James Tyrone (Gabriel Byrne) and wife Mary (Jessica Lange) hold on to each other for dear life in LONG DAY’S JOURNEY INTO NIGHT (photo by Joan Marcus)

Completed in 1942 but not published and performed until 1956, three years after O’Neill’s death at sixty-five, Long Day’s Journey into Night is a semiautobiographical look at the playwright’s own family over the course of one very long day, from 8:30 in the morning to midnight. It takes a while to get used to accepting the cast as the Tyrone family; while Byrne is around the right age for James, Mary is supposed to be eleven years younger but Lange is actually a year older than Byrne, and Shannon and Gallagher at first seem completely miscast, but they both eventually settle into their roles.
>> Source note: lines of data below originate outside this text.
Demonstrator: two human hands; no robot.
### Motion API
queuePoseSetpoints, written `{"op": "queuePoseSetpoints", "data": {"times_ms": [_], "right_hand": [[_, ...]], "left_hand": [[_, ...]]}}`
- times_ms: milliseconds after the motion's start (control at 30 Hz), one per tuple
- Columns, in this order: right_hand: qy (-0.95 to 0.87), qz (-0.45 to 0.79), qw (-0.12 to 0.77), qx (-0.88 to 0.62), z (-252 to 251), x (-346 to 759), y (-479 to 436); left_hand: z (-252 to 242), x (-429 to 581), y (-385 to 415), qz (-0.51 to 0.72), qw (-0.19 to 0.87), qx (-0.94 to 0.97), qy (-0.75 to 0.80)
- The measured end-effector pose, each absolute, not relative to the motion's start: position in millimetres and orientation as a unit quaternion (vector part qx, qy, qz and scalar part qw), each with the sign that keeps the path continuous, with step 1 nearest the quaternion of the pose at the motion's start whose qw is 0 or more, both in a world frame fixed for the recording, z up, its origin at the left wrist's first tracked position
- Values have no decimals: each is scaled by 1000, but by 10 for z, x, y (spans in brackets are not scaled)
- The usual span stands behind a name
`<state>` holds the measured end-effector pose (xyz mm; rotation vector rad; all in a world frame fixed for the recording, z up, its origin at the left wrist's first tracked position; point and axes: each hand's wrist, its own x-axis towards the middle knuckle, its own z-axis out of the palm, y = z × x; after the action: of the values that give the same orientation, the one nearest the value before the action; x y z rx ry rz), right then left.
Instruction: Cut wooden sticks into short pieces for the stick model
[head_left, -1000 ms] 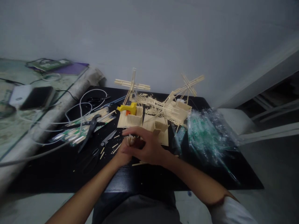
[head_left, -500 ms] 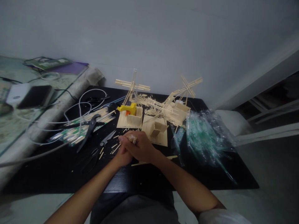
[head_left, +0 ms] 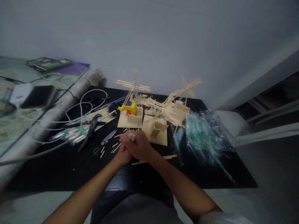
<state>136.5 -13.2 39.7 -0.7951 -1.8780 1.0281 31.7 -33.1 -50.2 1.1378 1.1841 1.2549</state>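
Observation:
My two hands are clasped together over the black table. My right hand (head_left: 140, 144) wraps over the top, closed round a small bundle of short wooden sticks (head_left: 131, 136), whose pale ends poke out between thumb and fingers. Pressed against it from below and the left is my left hand (head_left: 124, 154), also closed about the bundle; most of its fingers are hidden. Just beyond the hands stand a stick-built model on a square base (head_left: 161, 137) and a yellow glue gun (head_left: 130, 108) resting on another model. Scissors (head_left: 108, 137) lie to the left among cut stick pieces (head_left: 116, 148).
Large black-handled shears (head_left: 90, 130) lie over packs of sticks (head_left: 78, 128) at left, with a white cable (head_left: 80, 104) looping there. Stick windmill blades (head_left: 133, 85) rise at the back. Crumpled clear-and-green plastic wrappers (head_left: 205, 137) cover the right side. Longer sticks (head_left: 169, 156) lie near my right wrist.
My hands stay clasped round the stick bundle, with only a slight shift of the fingers. The camera view has moved a little; the things on the table lie as before.

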Motion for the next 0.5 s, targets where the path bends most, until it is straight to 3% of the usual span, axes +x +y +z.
{"op": "queuePoseSetpoints", "data": {"times_ms": [500], "right_hand": [[-734, 435, 393, -342, 315, 1361, -150]], "left_hand": [[-378, 331, -384, 535, 503, 465, 495]]}}
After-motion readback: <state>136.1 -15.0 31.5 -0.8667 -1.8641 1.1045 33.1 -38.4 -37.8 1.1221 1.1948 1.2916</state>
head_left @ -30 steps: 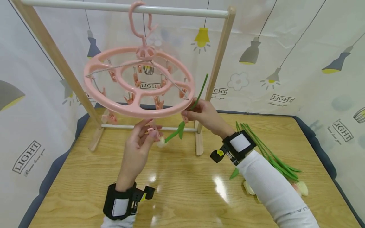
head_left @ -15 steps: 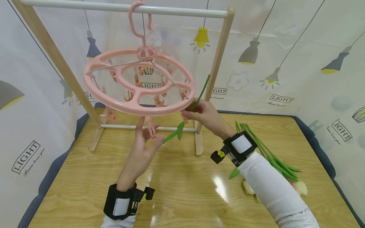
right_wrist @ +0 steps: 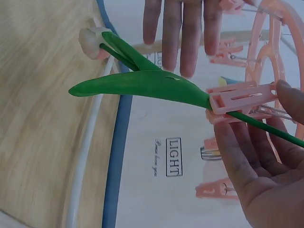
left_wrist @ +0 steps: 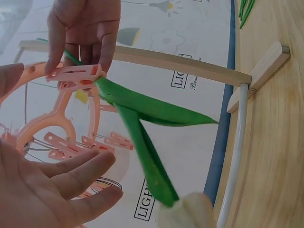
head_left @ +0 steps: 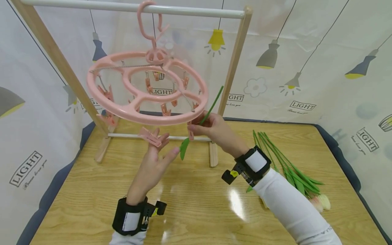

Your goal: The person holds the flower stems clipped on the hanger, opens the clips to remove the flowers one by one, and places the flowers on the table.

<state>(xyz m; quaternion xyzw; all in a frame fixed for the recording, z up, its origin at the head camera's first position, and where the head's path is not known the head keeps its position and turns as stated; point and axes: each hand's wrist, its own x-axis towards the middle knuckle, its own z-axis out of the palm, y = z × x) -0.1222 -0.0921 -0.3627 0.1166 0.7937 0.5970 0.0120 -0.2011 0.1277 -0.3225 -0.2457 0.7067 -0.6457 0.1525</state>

Director Jonathan Kent (Hamlet, Man of La Mancha) makes the most of Tom Pye’s (The Testament of Mary, Fiddler on the Roof) inviting yet haunting set, Natasha Katz’s (An American in Paris, Aida) appropriately moody lighting, and Clive Goodwin’s (The Glass Menagerie, Once) menacing sound design, keeping the audience on edge as the intense drama unfolds. Byrne (A Moon for the Misbegotten, A Touch of the Poet) and Lange (A Streetcar Named Desire, The Glass Menagerie) ultimately form a stirring James and Mary, their love complicated by suspicion and doubt, in parts previously played by such pairs as Robert Ryan and Geraldine Fitzgerald, Laurence Olivier and Constance Cummings, Jason Robards and Zoe Caldwell, Robards and Colleen Dewhurst, Jack Lemmon and Bethel Leslie, Brian Dennehy and Vanessa Redgrave, and, in 2000, Charles Dance and Lange. The cast also includes Colby Minifie (The Pillowman, Punk Rock) as Cathleen, the Tyrones’ young maid who speaks her mind when she has the chance. “A drop now and then is no harm when you’re in low spirits, or have a bad cold,” she says to Edmund as the two steal a drink from one of James’s closely watched bottles. Of course, drinking can actually do a lot of harm, as the Tyrones, and O’Neill himself, are well aware. This Roundabout revival is a powerful production of one of America’s signature plays, once again justifying its position in the pantheon alongside such other towering achievements as Arthur Miller’s Death of a Salesman, Tennessee Williams’s A Streetcar Named Desire, and Edward Albee’s Who’s Afraid of Virginia Woolf?